**Required action**
Range to copy from the entries below: the line containing "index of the" through the line containing "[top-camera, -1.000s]", inclusive. Retype only those lines, exactly, without any images.

(Beginning of Records provided)

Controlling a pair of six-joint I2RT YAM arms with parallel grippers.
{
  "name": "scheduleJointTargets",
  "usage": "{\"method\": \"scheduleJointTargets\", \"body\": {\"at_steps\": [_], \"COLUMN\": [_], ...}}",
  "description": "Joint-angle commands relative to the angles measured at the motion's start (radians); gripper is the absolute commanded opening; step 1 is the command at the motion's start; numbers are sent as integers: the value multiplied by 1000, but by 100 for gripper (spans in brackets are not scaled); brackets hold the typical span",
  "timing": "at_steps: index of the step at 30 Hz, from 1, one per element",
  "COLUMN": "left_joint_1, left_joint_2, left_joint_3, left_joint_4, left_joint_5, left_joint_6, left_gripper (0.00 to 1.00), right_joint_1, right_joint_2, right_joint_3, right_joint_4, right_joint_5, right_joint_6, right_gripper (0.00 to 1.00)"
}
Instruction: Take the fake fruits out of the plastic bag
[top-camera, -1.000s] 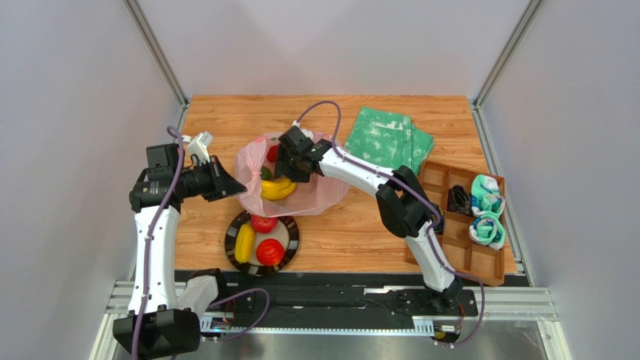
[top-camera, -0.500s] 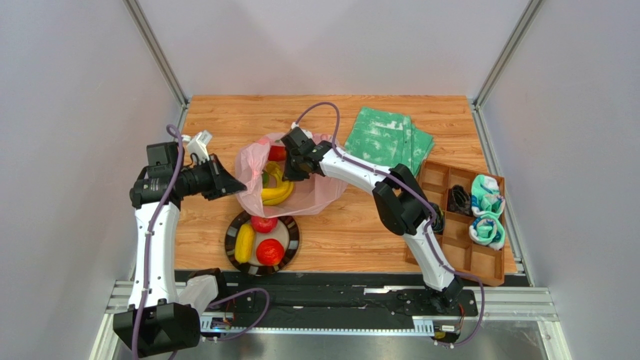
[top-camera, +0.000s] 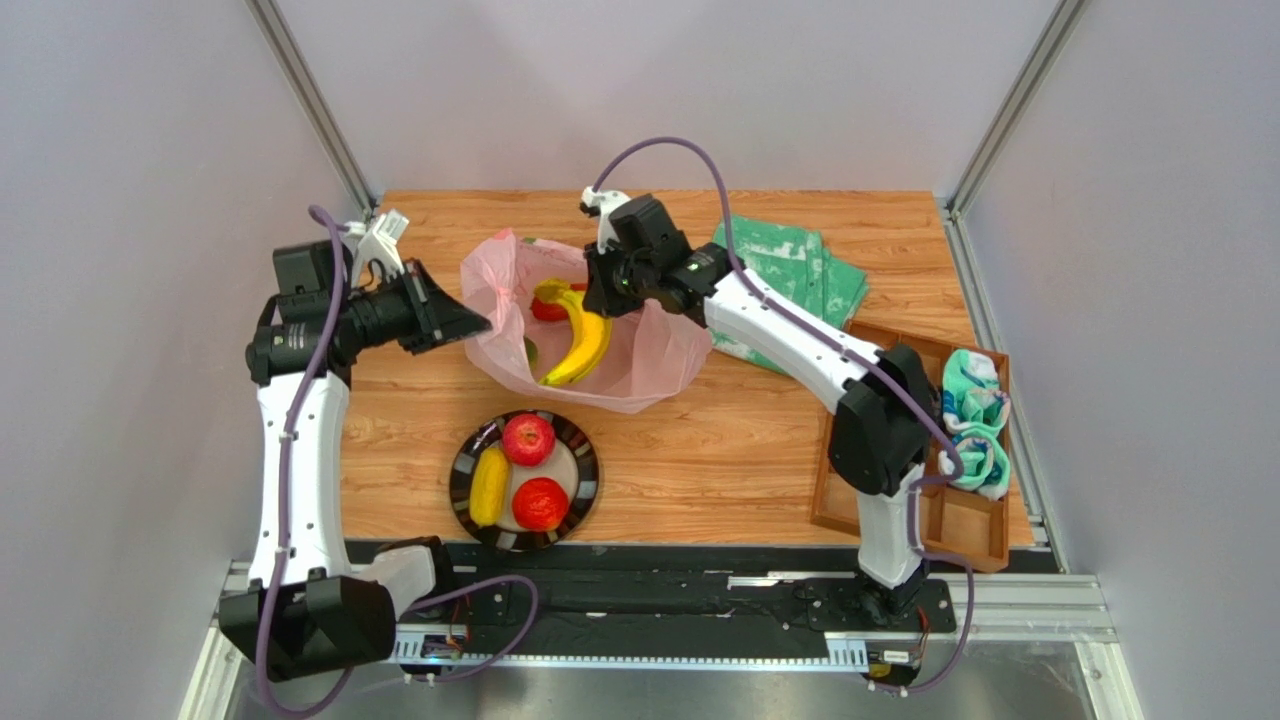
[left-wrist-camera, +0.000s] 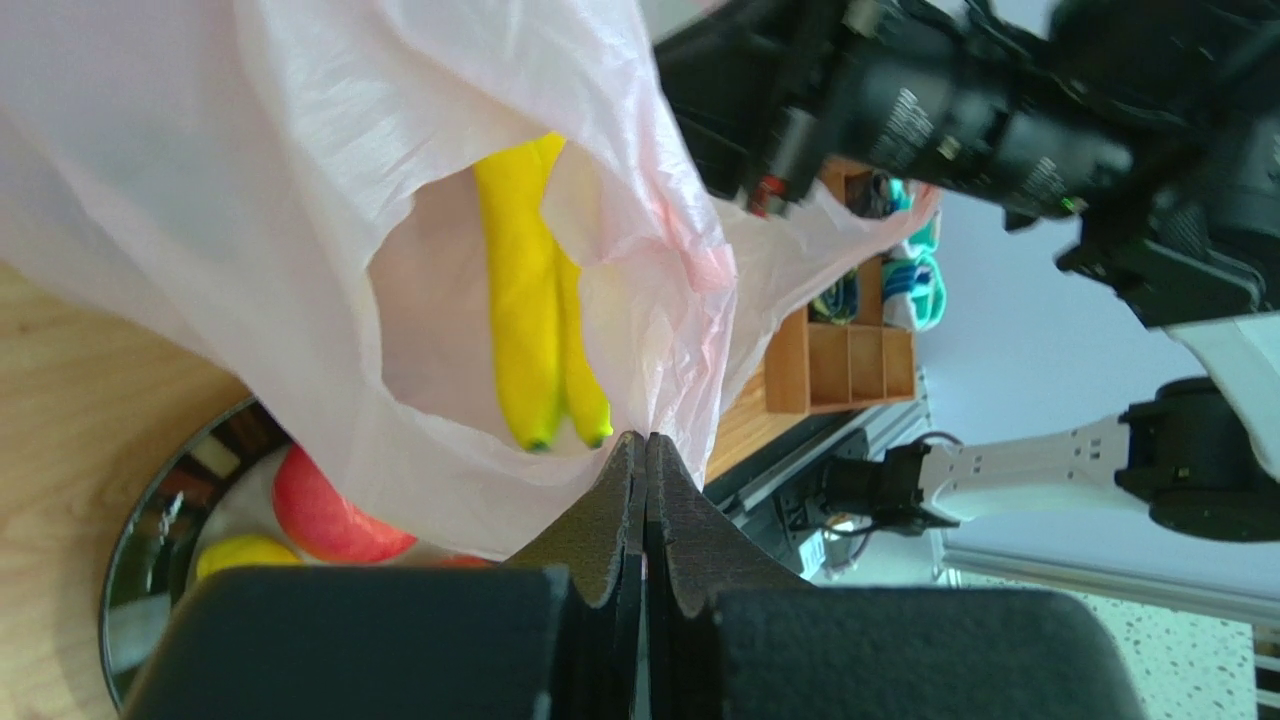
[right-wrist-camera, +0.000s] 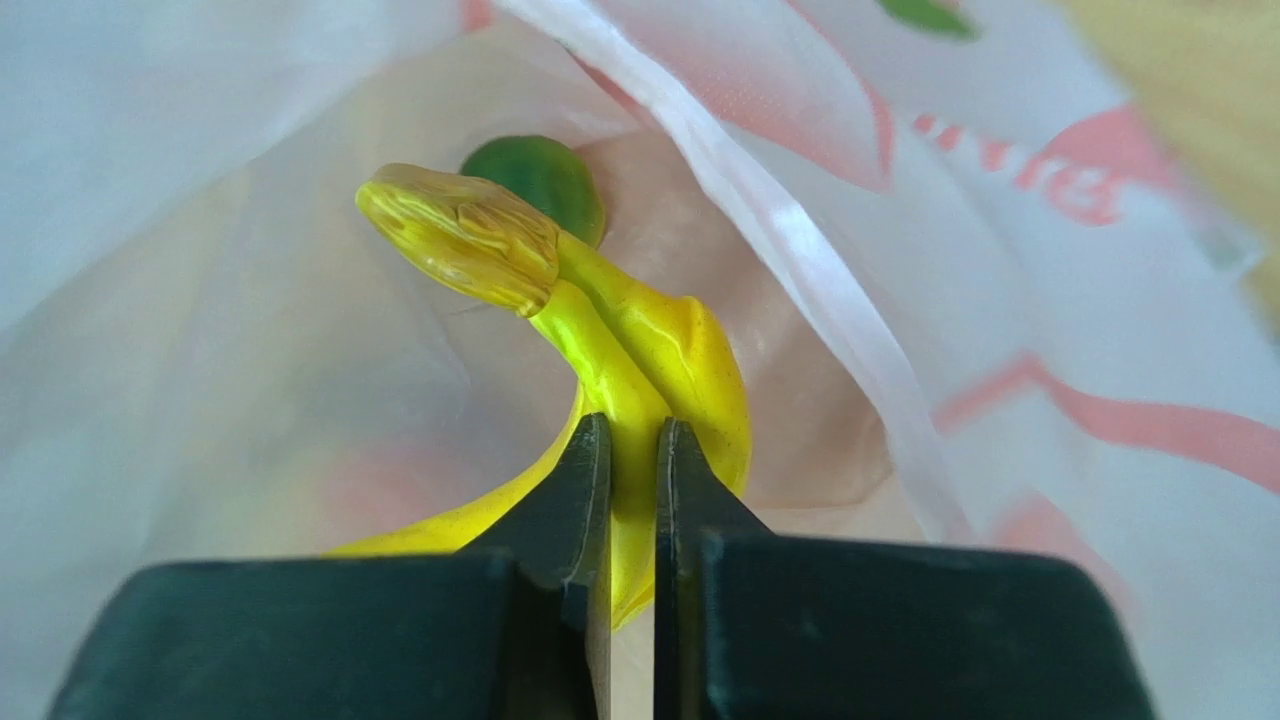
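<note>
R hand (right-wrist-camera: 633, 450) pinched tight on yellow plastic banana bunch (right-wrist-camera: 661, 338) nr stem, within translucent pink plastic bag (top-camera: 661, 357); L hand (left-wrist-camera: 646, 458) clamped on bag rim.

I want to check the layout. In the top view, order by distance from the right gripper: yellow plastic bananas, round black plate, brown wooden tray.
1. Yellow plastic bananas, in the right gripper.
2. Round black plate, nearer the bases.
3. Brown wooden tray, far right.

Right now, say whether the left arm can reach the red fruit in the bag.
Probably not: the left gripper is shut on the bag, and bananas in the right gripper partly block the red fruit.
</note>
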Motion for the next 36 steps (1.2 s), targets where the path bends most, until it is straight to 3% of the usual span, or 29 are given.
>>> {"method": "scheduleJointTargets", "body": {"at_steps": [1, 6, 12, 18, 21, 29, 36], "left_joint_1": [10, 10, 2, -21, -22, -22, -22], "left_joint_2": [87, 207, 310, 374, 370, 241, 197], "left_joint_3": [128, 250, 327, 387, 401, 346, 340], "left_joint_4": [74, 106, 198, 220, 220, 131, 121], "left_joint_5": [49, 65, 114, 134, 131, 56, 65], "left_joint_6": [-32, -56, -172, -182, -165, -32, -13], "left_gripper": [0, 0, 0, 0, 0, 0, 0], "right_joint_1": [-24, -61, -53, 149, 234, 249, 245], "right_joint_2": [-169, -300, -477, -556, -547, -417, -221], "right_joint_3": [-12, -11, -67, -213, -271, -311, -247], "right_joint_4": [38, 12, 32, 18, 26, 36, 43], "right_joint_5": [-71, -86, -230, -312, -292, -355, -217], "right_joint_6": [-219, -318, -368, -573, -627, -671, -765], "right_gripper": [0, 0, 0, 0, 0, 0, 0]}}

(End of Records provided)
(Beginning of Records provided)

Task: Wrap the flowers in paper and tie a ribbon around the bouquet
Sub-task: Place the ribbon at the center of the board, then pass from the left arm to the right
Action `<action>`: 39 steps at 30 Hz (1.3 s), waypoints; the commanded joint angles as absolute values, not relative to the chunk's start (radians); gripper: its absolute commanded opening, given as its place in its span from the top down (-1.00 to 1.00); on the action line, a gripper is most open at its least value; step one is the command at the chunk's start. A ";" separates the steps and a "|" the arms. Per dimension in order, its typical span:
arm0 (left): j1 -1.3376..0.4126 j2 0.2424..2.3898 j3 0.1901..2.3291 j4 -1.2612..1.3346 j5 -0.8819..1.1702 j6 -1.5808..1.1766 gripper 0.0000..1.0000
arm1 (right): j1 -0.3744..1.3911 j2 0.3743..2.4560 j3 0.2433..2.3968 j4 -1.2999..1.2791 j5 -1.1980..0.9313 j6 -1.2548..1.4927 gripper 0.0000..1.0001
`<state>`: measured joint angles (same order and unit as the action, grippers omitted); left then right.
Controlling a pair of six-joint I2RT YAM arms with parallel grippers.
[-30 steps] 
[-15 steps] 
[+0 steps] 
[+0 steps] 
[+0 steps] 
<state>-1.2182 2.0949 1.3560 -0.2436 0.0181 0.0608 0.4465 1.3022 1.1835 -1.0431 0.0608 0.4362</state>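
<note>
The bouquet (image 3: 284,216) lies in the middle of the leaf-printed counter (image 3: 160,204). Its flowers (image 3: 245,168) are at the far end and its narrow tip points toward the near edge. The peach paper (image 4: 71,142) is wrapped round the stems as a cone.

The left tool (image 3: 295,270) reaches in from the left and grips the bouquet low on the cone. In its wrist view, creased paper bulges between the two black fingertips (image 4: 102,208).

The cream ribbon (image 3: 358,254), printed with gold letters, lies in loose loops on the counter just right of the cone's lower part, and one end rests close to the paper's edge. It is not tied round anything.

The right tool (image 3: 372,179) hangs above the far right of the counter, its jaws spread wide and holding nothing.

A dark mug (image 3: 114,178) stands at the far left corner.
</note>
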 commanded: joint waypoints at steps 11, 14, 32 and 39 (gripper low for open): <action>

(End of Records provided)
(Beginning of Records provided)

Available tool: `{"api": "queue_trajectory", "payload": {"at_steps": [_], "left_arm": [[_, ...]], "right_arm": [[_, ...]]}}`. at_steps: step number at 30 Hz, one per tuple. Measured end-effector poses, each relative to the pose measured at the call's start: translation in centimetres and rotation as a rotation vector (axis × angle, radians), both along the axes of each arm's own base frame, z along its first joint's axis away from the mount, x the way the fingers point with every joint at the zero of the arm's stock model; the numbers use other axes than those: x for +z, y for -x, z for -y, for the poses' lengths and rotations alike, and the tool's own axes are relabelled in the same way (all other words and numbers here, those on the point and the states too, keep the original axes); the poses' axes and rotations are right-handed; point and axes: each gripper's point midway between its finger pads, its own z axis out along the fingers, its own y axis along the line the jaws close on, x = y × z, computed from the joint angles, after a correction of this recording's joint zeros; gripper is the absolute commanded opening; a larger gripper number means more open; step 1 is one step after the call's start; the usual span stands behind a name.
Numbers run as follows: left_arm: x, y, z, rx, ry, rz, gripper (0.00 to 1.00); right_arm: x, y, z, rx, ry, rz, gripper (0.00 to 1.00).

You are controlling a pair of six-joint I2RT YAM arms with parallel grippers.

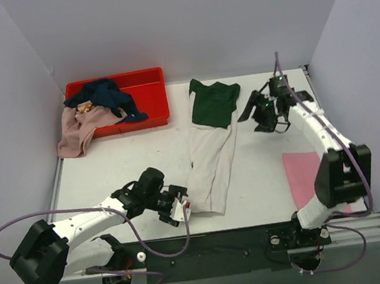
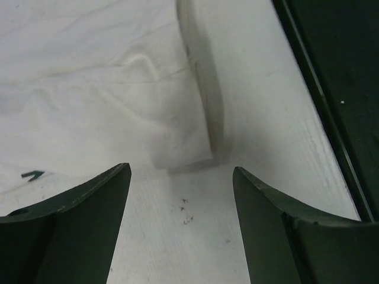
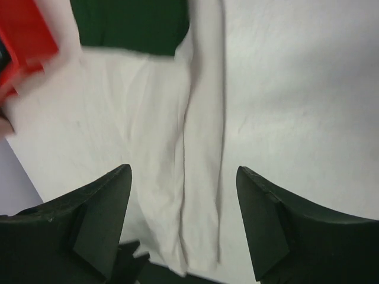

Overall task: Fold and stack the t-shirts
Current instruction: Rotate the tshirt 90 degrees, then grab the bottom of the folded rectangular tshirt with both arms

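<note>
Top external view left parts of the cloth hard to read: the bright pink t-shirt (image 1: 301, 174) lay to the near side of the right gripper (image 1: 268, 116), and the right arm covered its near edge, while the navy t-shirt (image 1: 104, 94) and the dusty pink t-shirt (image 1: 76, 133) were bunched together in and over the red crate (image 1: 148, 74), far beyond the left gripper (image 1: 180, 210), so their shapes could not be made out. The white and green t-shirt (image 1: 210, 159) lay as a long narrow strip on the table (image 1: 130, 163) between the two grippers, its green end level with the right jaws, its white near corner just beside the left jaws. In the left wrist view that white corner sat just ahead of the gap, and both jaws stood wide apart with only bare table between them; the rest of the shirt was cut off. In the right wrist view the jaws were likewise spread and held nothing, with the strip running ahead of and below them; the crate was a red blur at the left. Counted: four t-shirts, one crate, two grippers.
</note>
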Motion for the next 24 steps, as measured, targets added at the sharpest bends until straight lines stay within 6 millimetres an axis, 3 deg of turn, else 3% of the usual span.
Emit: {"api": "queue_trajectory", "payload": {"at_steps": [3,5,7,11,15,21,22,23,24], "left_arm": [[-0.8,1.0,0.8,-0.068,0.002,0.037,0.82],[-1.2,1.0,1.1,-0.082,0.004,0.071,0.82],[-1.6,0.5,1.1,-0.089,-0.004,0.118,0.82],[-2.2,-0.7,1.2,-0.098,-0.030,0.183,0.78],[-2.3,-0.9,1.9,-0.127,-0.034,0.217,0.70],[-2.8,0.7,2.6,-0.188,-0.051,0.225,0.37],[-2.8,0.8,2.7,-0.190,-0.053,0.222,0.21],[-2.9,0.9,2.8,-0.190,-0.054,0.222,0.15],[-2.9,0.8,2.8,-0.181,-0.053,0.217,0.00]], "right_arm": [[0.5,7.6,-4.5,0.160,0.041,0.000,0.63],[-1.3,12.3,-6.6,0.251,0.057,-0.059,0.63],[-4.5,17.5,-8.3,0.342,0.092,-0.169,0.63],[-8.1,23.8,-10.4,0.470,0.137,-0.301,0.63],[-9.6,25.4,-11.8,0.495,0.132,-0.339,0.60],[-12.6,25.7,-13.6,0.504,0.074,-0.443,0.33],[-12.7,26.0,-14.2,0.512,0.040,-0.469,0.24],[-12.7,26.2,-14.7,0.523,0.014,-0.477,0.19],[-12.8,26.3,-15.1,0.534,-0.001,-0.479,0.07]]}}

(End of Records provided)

**Response box**
  "timing": "at_steps: index of the step at 30 Hz, from 1, one per element",
  "COLUMN": "left_joint_1, left_joint_2, left_joint_3, left_joint_4, left_joint_5, left_joint_6, left_gripper (0.00 to 1.00), right_joint_1, right_joint_2, right_joint_3, right_joint_4, right_joint_5, right_joint_6, right_gripper (0.00 to 1.00)"
}
Instruction: Take the fake fruits out of the plastic bag
[top-camera, -1.000s] 

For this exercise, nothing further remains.